— To do —
A letter-for-letter copy of the listing is required, with no pictures in it.

— Information supplied —
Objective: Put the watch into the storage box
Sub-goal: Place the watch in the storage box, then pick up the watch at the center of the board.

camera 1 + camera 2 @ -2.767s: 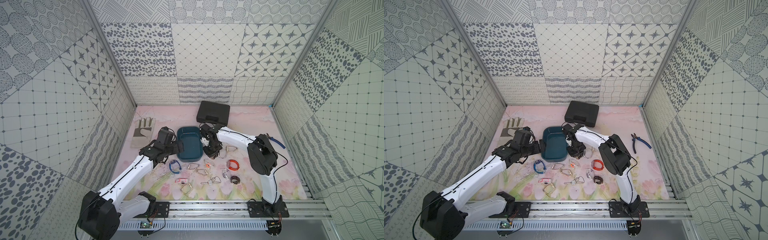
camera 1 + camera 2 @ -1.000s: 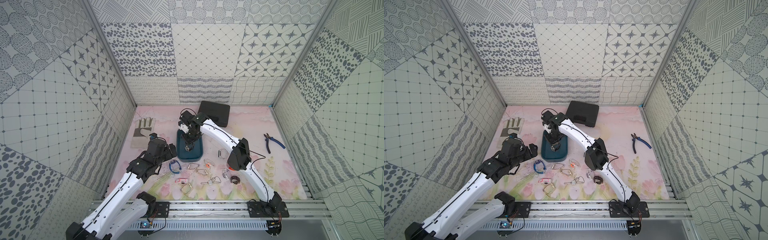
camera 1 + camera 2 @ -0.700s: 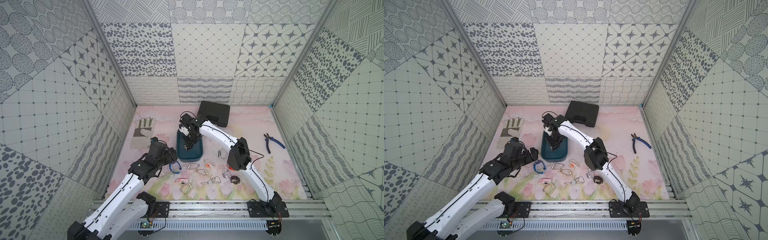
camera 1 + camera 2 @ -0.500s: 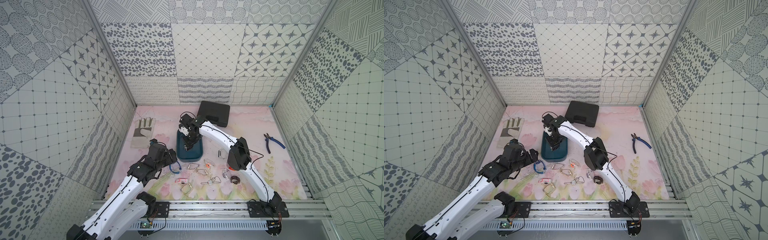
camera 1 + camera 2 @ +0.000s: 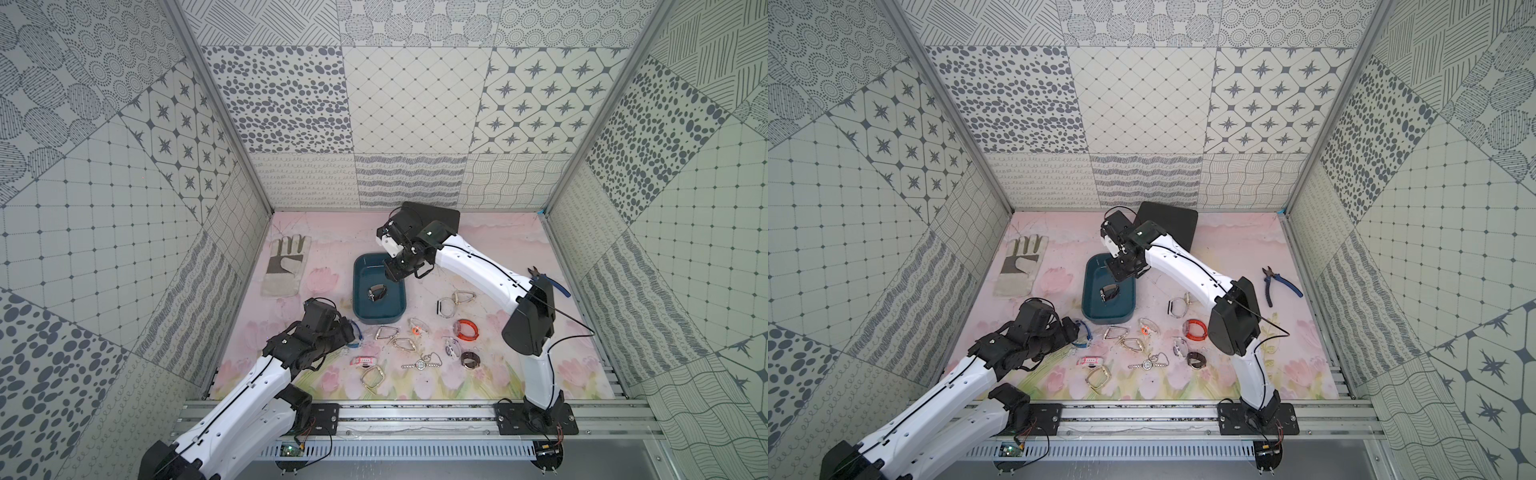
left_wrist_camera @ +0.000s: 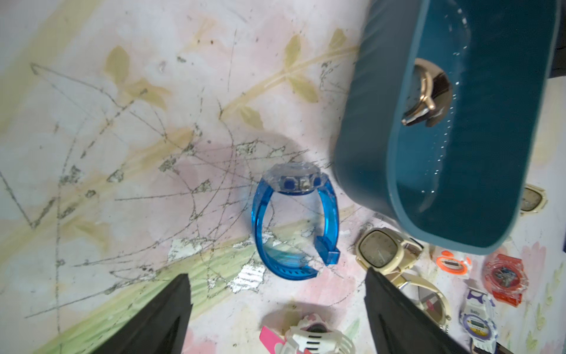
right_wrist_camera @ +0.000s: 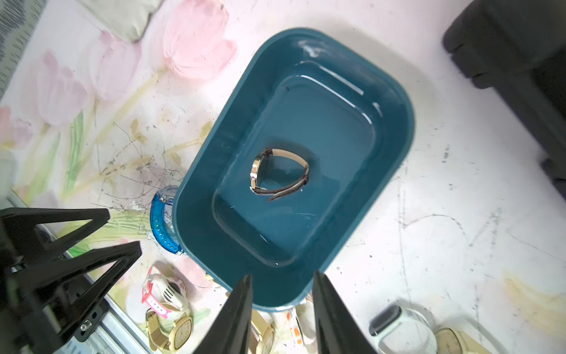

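Fingers (image 7: pixel 235 315) of the right gripper (image 7: pixel 282 274) stood parted, empty, above the storage box (image 7: pixel 398 116); the watch (image 7: pixel 255 171) lay inside. Jaws of the left gripper (image 6: pixel 276 272) gaped wide near a blue watch (image 6: pixel 295 180).

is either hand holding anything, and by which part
Nothing is held: right hand open above the storage box, watch lying inside it; left hand open, empty.

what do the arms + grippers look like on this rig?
Both arms alike: left arm and right arm have white link shells, black joint housings and a thin black cable running outside. The left gripper and right gripper have black, tapered, pointed fingers.
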Robot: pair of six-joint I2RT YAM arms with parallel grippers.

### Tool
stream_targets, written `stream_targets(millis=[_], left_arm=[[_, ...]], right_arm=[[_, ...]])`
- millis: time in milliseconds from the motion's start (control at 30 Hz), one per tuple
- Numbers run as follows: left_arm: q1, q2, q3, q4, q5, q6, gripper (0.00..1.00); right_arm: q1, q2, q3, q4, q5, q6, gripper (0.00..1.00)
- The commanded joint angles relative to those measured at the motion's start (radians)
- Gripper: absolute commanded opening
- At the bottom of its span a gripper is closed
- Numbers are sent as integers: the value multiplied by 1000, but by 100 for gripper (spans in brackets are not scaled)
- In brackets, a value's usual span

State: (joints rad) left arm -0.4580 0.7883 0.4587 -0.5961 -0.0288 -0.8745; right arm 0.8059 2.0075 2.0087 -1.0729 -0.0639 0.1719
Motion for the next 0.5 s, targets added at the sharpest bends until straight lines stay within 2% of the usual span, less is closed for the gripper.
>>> stream_targets(millis=[0,133,233,467], left_arm=[[-4,61,-6,-5,13,-31,89],[-4,160,24,14,-1,6,76],[-4,196,1,37,7,7,71],[-3,297,28,77,-5,37,69]], right_arm=[[-12,-68,-113,97,22,7,38],[-17,-126,-221,125,23,12,38],[-23,-169,-288,147,19,18,38],[-32,-226,-390,203,7,22,38]])
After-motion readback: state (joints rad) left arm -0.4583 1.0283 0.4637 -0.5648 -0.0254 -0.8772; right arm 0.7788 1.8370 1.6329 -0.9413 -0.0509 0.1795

— Response box —
Objective: Put the watch into the storage box
Sub-goal: Place the watch in the storage box, then pick up the watch at the center of the board.

camera 1 + camera 2 @ -2.767s: 
camera 1 + camera 2 @ -1.000s: 
camera 1 + camera 2 @ -0.700s: 
camera 1 + camera 2 @ -0.500s: 
camera 1 + camera 2 @ +0.000s: 
left_wrist_camera @ +0.000s: 
right_wrist_camera @ +0.000s: 

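Fingers (image 7: pixel 235 315) of the right gripper (image 7: pixel 282 274) stood parted, empty, above the storage box (image 7: pixel 398 116); the watch (image 7: pixel 255 171) lay inside. Jaws of the left gripper (image 6: pixel 276 272) gaped wide near a blue watch (image 6: pixel 295 180).

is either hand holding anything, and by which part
Nothing is held: right hand open above the storage box, watch lying inside it; left hand open, empty.

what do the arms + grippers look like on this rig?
Both arms alike: left arm and right arm have white link shells, black joint housings and a thin black cable running outside. The left gripper and right gripper have black, tapered, pointed fingers.
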Robot: pair of six-joint I2RT YAM arms with parallel grippers.

### Tool
stream_targets, written `stream_targets(millis=[_], left_arm=[[_, ...]], right_arm=[[_, ...]])`
- millis: time in milliseconds from the motion's start (control at 30 Hz), one per tuple
- Numbers run as follows: left_arm: q1, q2, q3, q4, q5, q6, gripper (0.00..1.00); right_arm: q1, q2, q3, q4, q5, q6, gripper (0.00..1.00)
- The commanded joint angles relative to those measured at the motion's start (radians)
- Gripper: absolute commanded opening
- At the bottom of its span a gripper is closed
- Numbers are sent as integers: the value multiplied by 1000, but by 100 for gripper (spans in brackets are not scaled)
- In brackets, a value's usual span

State: (joints rad) left arm -0.4580 0.7883 0.4587 -0.5961 -0.0288 -0.8745; right arm 0.8059 2.0075 2.0087 -1.0729 -0.0639 0.1719
Motion for the next 0.5 s, targets added at the sharpest bends until straight lines stay within 2% of the usual span, less is closed for the gripper.
>>> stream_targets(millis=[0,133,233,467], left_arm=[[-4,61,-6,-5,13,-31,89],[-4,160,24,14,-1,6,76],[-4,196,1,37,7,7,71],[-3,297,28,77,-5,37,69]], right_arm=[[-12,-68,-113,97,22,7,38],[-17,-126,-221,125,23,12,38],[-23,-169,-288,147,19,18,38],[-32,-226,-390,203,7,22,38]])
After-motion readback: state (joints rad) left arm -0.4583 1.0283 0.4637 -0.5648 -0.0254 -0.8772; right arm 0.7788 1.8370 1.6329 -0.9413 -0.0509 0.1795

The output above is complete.